The story of one of the exported Chechen gays (the features of his speech are preserved - noted by Novye Izvestia):
“They tied me up and took me to Argun. Six to eight people were assigned to each room. I was ready to lie down on the asphalt and sleep, because there was already unbearable smell ... ... And so they took me there and said, like, if you don't want us to torture you, hand over those you know. Of course, they didn't believe that I didn't know anyone else, they tortured me. Wires were tied to this finger and to this one and a current was applied. The nose was broken yet. Then, when we were already coming to our senses, they began to torture us again - with an electric current, a club ...
I felt sorry, well, when they were tortured very hard... The rat was laid on its back, the pan was laid up and this pan was heated, and the rat in this pan, in short, the whole back... Well, this person, they said, died, well, when it happened in Argun ... Well, many died there, to be honest... ... Some of them killed their own people, who could not hold out from torture. There can be no such thing, they said, well, how to say... Such, they said, it is necessary to kill basically. Well, they said, this cannot be... You are not Chechens. Like this".
The film also tells about the disappearance of the "fairly well-known" Chechen singer Zelimkhan Bakayev.
"- Also gay?", "- Even unknown, but what do you think?"
Zelimkhan arrived in Grozny for his sister's wedding in early August, left the house and disappeared. The singer's mother appealed to the head of Chechnya with a plea for help in finding her son.
According to Ramzan Kadyrov, he has a joint photo with the performer, he knows the young man, he saw when he met with the artists. “Hey, Kadyrov, give Bakaev back, and if you don’t give Bakayev, look at me!” They have to look for him in their family! ”Kadyrov stressed.
“There are many versions of what happened to him, practically no one has reliable information. But according to eyewitnesses, he was detained by the Chechen police. We have no doubts that he was detained because of his sexual orientation, ”commented David Isteyev.
“We didn’t have such experience ... After all, we need to hide people, we need to make them visas, look for some secret ways of getting them out of the country ...”, says Olga Baranova.
“Well, that is, getting almost 25 people per month is a lot. We had to build contacts with foreign partners. They help us financially, help us logistically. We really managed to unite almost all the LGBT organizations existing today in the world in order to be engaged in the evacuation of people from Russia”, - David Isteyev said in the BBC film.
To date, the film "Welcome to Chechnya" has gained almost 90,000 views on YouTube. In the comments, users note that many of the characters have changed faces in the feed - they used computer graphics.

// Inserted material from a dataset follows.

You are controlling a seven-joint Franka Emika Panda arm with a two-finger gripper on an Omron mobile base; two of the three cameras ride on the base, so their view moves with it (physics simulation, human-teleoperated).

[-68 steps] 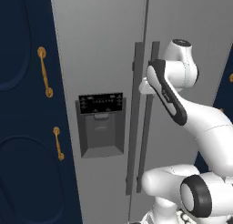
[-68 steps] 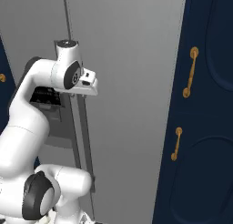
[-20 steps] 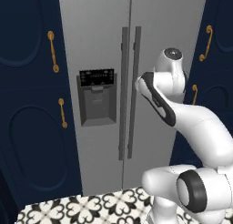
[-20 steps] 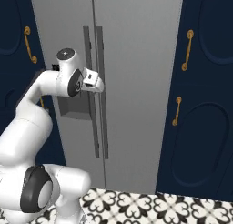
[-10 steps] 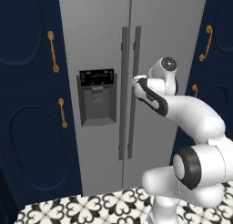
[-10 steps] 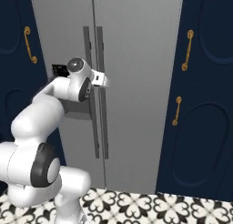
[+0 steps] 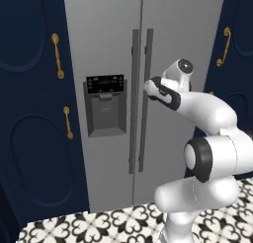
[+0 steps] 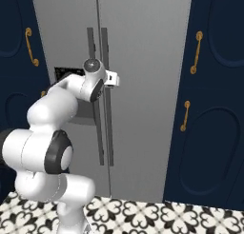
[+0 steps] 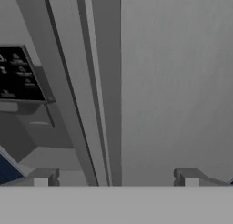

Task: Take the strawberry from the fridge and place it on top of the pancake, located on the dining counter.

Worst: The neural network changes faces, a good example of how it works.
fogost: How qualitatively neurons replace people's faces for the first 10 minutes I did not even notice that the faces were replaced
Kioko Sanbary: The face swap is very cool. Neural network faces are much better for perception than black squares.
Also, commentators, of course, write to the point (spelling and punctuation are preserved):
Nadezhda Tambovtseva Impunity breeds new crimes! First gay, then everyone else! Will affect every family!
Yura batya Middle Ages some kind of horror
kis kar They live for themselves, do not bother anyone !! what difference does it make who sleeps with whom ??
Lana boiko I can't look, it's hard. "People" who are you? Who gave you the right? Yes, I don't understand this direction either, but this is their life. Everyone has the right to live as he wants and can. We will all answer before God. Oh, I can't, I can't. The soul shrank!
Marina Sklyar I hate everyone who creates these horrors with people. Fiends.